Task goal.
Copy every line of the material below exactly.

Stored data.
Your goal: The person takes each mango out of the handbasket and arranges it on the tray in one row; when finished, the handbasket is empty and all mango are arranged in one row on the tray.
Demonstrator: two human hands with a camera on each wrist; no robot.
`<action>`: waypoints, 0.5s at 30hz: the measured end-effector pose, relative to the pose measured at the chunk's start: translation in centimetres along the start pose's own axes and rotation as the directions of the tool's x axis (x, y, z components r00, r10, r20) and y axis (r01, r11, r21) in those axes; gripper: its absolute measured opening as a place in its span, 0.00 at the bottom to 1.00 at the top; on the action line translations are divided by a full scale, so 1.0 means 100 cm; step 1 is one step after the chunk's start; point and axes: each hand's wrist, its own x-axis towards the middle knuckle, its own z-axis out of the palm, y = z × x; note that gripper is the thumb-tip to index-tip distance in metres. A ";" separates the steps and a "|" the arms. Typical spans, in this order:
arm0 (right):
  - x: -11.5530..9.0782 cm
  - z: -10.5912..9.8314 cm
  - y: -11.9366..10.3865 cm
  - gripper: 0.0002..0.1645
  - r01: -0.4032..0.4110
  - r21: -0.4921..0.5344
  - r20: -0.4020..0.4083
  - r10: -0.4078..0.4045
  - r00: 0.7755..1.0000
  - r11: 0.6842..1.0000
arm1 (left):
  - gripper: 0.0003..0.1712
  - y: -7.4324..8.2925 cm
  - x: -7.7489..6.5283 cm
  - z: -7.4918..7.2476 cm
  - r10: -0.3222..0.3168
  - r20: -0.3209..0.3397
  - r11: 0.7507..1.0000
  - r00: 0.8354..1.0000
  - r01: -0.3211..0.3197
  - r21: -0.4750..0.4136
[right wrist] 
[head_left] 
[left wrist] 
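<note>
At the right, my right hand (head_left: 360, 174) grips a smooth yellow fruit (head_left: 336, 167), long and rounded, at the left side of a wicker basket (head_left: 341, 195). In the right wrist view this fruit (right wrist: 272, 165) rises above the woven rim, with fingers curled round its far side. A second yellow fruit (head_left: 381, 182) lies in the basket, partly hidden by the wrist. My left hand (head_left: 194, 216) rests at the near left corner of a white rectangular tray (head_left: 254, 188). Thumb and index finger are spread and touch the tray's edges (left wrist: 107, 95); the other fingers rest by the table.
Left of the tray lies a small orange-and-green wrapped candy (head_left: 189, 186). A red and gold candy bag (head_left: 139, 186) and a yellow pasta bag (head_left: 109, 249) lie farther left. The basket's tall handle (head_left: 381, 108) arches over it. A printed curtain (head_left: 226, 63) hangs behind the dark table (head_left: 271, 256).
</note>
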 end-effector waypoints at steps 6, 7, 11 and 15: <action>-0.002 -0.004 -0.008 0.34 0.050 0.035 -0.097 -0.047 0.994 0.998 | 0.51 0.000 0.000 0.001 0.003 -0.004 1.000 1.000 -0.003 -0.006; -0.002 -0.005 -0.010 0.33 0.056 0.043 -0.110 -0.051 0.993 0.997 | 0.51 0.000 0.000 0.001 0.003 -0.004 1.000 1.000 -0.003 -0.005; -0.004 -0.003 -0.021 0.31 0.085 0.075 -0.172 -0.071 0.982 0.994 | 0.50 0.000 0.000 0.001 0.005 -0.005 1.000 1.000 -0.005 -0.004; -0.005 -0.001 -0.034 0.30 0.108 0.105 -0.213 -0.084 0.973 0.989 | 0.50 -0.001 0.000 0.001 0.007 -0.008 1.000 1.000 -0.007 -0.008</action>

Answer box.
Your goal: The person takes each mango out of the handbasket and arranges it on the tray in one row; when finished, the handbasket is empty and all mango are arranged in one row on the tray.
Demonstrator: two human hands with a camera on each wrist; no robot.
`<action>`: waypoints, 0.5s at 30hz: the measured end-effector pose, relative to the pose measured at the chunk's start: translation in centimetres along the start pose's own axes and rotation as the directions of the tool's x axis (x, y, z components r00, r10, r20) and y axis (r01, r11, r21) in those axes; gripper: its absolute measured opening as a place in its span, 0.00 at the bottom to 1.00 at the top; on the action line translations are divided by a full scale, so 1.0 means 100 cm; step 1 is one step after the chunk's start; point and axes: each hand's wrist, its own x-axis towards the middle knuckle, its own z-axis out of the palm, y = z × x; note that gripper is the thumb-tip to index-tip distance in metres. A ";" separates the steps and a "|" the arms. Typical spans, in this order:
arm0 (right):
  - x: -11.5530..9.0782 cm
  - z: -10.5912..9.8314 cm
  - y: -11.9366..10.3865 cm
  - gripper: 0.0002..0.1645
  - r01: -0.4032..0.4110
  - r21: -0.4921..0.5344
  - r20: -0.4020..0.4083
  - r10: -0.4078..0.4045
  - r00: 0.7755..1.0000
  - r11: 0.6842..1.0000
arm1 (left):
  - gripper: 0.0003..0.1712
  - y: -7.4324..8.2925 cm
  - x: -7.7489..6.5283 cm
  - z: -7.4918..7.2476 cm
  - r10: -0.3222..0.3168
  - r20: -0.3209..0.3397
  - r11: 0.7507..1.0000
  - r00: 0.8354..1.0000
  - r01: -0.3211..0.3197
  - r21: -0.4750..0.4136
[right wrist] 
[head_left] 
[left wrist] 
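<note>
At the right, my right hand (head_left: 360, 174) grips a smooth yellow fruit (head_left: 336, 167), long and rounded, at the left side of a wicker basket (head_left: 341, 195). In the right wrist view this fruit (right wrist: 272, 165) rises above the woven rim, with fingers curled round its far side. A second yellow fruit (head_left: 381, 182) lies in the basket, partly hidden by the wrist. My left hand (head_left: 194, 216) rests at the near left corner of a white rectangular tray (head_left: 254, 188). Thumb and index finger are spread and touch the tray's edges (left wrist: 107, 95); the other fingers rest by the table.
Left of the tray lies a small orange-and-green wrapped candy (head_left: 189, 186). A red and gold candy bag (head_left: 139, 186) and a yellow pasta bag (head_left: 109, 249) lie farther left. The basket's tall handle (head_left: 381, 108) arches over it. A printed curtain (head_left: 226, 63) hangs behind the dark table (head_left: 271, 256).
</note>
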 end-effector waypoints at steps 6, 7, 11 and 15: <action>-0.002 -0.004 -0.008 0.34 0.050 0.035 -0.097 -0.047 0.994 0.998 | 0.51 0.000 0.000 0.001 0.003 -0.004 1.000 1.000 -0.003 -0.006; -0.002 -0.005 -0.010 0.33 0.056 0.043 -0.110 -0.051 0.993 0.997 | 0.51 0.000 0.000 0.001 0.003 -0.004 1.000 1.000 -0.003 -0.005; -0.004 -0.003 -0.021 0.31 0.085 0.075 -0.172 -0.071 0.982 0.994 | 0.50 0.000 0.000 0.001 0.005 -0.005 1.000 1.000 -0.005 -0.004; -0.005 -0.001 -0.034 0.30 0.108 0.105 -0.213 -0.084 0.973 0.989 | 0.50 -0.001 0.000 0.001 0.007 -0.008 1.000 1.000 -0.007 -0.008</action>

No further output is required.